If you don't leave at the end of your notice, your landlord can apply for an order from the sheriff court telling you to leave:
If you are coming to the end of your tenancy and you have been given the correct notice, the sheriff will automatically grant the order.
If your landlord can prove that you have broken a condition of your tenancy agreement, the sheriff will automatically grant the order.
Warning: if you stay in your home after your notice has run out without very good reason, your landlord can ask the court to get you to pay damages, such as your landlord's legal fees.
What is a summons?
A summons is a letter from the sheriff court to tell you that your landlord has asked for a court order for you to be evicted. Before a court order can be granted, your case must be heard at the sheriff court.

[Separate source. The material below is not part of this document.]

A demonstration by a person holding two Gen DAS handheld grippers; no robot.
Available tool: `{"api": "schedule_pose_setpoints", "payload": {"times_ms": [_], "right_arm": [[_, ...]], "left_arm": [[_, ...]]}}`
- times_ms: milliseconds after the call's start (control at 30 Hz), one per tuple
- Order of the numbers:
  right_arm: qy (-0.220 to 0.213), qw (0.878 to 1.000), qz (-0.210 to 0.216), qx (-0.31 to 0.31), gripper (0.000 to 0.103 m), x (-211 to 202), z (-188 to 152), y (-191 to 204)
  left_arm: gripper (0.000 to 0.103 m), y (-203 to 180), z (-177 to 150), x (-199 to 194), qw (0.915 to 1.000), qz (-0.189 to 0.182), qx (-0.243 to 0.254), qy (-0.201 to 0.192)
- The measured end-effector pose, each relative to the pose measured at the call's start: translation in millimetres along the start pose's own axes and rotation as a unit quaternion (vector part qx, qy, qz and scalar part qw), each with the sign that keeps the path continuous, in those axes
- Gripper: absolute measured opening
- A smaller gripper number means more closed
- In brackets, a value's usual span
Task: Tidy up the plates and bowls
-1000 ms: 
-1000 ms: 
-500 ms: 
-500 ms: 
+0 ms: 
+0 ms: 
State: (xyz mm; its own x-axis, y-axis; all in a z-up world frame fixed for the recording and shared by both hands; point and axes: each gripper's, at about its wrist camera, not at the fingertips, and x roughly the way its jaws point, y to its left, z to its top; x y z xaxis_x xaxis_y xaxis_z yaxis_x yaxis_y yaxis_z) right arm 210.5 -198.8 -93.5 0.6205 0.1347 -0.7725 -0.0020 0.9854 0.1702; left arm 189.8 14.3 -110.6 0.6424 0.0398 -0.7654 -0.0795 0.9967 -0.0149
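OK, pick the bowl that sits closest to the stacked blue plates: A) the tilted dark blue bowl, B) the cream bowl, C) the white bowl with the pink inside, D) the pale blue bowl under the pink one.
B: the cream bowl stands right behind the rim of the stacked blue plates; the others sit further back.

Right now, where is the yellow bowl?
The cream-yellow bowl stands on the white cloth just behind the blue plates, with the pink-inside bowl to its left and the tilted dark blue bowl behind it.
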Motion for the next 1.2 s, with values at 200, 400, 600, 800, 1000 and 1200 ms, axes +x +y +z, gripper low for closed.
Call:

The summons should include the date of the court hearing, which should be at least three weeks after you receive the summons.
Going to court
If you receive a summons and you can't sort things out with your landlord, you will have go to court. You have a right to defend yourself against eviction at court.
If your landlord tries to force you to leave without giving you the correct notice or by harassing you and making your life such a misery you have no option but to leave, they will be committing a criminal offence. Find out more about illegal eviction.
Eviction if you live with your landlord
If you live with your landlord then they won't need to get a court order before they can evict you. However, your landlord will still need to give you proper notice that they want you to leave, as outlined above.
If you pay rent to your husband, wife or partner, you will be in effect a common law tenant. However, depending on your situation, you may also have or be able to get occupancy rights, which will mean your partner won't be able to evict you.
Last updated: 9 April 2018
Housing laws differ between Scotland and England.
This content applies to Scotland only.